跳转至主要内容

Streaming CDC: PostgreSQL to ClickHouse via Redpanda Connect

It's a common practice to utilize Debezium as the engine for implementing CDC, Change Data Capture. Then push the changes into Apache Kafka, and subsequently direct them to various destinations via Kafka Connect or Apache Flink.

However, managing these JVM-based components can be challenging and costly, in terms of both hardware resources and human effort.

With the new version of Redpanda Connect, as well as the built-in integration with Timeplus, now you can setup streaming CDC without the need for any Java components—delivering simplicity, power, and cost-efficiency.

Redpanda Connect is a declarative data streaming service that solves a wide range of data engineering problems with simple, chained, stateless processing steps. Implemented in Golang, it's simple to deploy, and comes with a wide range of connectors. Since version 4.40, it supports streaming data changes from a PostgreSQL database using logical replication, with plans to extend support to MySQL and other databases.

In this tutorial, we will configure Redpanda Connect to load existing data and real-time changes from a PostgreSQL database, send the CDC events to a Timeplus stream, then subsequently write to a ClickHouse table via a materialized view.

Install Redpanda Connect

There are various methods to install and setup Redpanda Connect. Follow the guide to setup rpk command line tool.

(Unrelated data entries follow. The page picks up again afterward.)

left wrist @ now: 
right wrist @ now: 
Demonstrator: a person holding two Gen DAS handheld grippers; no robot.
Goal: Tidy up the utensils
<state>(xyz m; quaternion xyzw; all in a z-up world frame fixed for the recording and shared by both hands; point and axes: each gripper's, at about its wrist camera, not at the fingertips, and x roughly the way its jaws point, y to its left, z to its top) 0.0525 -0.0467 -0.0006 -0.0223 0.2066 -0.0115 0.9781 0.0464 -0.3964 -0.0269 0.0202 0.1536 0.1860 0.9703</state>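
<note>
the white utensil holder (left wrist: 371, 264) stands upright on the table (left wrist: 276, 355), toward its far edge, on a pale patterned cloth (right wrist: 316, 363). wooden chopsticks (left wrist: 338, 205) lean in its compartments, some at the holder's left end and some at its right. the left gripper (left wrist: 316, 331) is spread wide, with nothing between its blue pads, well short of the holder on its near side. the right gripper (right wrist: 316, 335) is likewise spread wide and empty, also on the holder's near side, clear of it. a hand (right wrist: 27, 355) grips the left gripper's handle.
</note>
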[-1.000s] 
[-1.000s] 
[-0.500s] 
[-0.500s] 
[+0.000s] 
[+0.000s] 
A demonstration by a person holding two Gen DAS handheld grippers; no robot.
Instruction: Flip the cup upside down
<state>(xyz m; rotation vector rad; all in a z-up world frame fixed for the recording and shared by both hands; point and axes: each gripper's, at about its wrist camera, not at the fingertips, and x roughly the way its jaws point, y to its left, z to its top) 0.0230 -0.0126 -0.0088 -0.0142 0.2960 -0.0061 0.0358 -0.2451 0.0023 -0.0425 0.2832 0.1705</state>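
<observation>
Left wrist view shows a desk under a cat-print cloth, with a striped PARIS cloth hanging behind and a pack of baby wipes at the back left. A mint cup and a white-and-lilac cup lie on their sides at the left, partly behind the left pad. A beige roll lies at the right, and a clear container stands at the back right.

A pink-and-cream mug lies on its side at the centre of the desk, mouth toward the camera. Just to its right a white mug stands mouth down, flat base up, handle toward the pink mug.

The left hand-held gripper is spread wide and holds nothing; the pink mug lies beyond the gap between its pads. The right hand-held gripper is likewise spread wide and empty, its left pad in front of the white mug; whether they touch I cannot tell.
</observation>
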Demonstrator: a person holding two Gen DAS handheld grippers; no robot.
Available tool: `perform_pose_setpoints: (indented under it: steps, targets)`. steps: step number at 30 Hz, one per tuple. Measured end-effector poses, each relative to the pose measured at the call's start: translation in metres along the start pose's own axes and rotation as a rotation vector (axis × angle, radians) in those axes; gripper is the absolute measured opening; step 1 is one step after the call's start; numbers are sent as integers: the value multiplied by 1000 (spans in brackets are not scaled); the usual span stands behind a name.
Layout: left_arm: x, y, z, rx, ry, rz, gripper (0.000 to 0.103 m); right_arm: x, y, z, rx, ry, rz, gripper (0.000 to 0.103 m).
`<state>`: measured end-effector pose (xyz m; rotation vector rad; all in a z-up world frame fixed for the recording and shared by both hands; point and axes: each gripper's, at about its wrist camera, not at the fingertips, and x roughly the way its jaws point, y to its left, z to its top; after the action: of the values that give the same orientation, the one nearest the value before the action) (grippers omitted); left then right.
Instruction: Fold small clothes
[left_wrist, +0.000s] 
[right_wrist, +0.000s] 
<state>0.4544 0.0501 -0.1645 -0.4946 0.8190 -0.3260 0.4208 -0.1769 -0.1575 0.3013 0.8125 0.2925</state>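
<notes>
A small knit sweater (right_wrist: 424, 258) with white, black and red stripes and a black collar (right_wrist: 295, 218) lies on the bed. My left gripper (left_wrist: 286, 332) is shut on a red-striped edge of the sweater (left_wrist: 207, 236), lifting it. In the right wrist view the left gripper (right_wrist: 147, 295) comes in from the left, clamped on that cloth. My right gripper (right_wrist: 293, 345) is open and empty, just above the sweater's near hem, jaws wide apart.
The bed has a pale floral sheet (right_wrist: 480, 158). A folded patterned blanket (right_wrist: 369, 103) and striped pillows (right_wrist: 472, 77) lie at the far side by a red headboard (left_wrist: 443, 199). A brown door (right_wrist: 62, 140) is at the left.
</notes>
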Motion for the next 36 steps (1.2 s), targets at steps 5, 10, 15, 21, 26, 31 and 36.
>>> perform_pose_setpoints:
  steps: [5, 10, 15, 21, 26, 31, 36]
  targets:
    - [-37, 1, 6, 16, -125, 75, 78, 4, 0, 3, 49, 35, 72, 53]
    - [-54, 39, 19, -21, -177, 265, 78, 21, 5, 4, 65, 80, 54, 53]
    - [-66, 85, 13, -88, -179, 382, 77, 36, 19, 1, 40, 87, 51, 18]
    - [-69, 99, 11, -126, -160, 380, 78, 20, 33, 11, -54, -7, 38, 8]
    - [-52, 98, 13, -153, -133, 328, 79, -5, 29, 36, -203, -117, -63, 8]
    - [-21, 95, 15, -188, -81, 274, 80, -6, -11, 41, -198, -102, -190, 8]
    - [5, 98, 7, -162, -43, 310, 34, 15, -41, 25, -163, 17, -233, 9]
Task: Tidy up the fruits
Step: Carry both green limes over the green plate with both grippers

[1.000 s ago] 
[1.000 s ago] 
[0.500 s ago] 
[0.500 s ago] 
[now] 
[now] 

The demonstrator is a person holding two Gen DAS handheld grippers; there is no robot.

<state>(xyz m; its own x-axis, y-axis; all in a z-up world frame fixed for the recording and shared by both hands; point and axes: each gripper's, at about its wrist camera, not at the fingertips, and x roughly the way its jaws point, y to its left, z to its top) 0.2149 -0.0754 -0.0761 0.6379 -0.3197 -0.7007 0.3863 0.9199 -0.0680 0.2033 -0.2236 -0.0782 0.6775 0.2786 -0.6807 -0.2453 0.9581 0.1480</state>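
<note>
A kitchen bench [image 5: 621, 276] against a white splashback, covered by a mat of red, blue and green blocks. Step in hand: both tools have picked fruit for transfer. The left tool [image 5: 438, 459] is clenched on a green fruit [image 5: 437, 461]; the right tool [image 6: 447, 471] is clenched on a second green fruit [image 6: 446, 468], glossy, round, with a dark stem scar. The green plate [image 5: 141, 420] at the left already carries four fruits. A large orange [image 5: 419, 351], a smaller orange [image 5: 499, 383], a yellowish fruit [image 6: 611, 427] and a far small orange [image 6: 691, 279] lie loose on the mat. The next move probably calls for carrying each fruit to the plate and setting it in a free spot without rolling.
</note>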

When you first run rpk connect , Redpanda Connect will be automatically installed.

rpk connect -v
Version: 4.43.1
Date: 2024-12-09T17:36:06Z

Setup PostgreSQL and ClickHouse

You can set up a PostgreSQL server locally or utilize cloud services. For this tutorial, we'll use the PostgreSQL service on Aiven cloud, with a table orders structured as follows:

CREATE SEQUENCE IF NOT EXISTS orders_order_id_seq;
CREATE TABLE "public"."orders" (
"order_id" int4 NOT NULL DEFAULT nextval('orders_order_id_seq'::regclass),
"product_id" varchar,
"quantity" int8 DEFAULT 1,
"timestamp" timestamp NOT NULL DEFAULT now(),
PRIMARY KEY ("order_id")
);

Similarly, you will create a table in a ClickHouse database:

CREATE TABLE orders(
order_id Int32,
product_id String,
quantity Int32,
timestamp DateTime64(6))
ENGINE = MergeTree
ORDER BY order_id;

Redpanda CDC Pipeline

Now create a connect.yml with the following content:

input:
label: "pg_stream"
postgres_cdc:
dsn: postgres://avnadmin:${PG_PWD_DEMO}@demo-timeplus.aivencloud.com:28851/defaultdb?sslmode=require
schema: public
tables:
- orders
stream_snapshot: true
snapshot_batch_size: 100000
include_transaction_markers: false
temporary_slot: true
slot_name: test_slot_native_decoder
cache_resources:
- label: data_caching
file:
directory: /tmp/cache
output:
label: main
stdout: {}

Note:

  • The database connection is specified in the dsn You can store the database password as an environment variable and reference it using the ${VAR} syntax in the pipeline.
  • Use the schema and tables parameters to specify which tables to read.
  • Set stream_snapshot to true to read both existing and newly inserted rows.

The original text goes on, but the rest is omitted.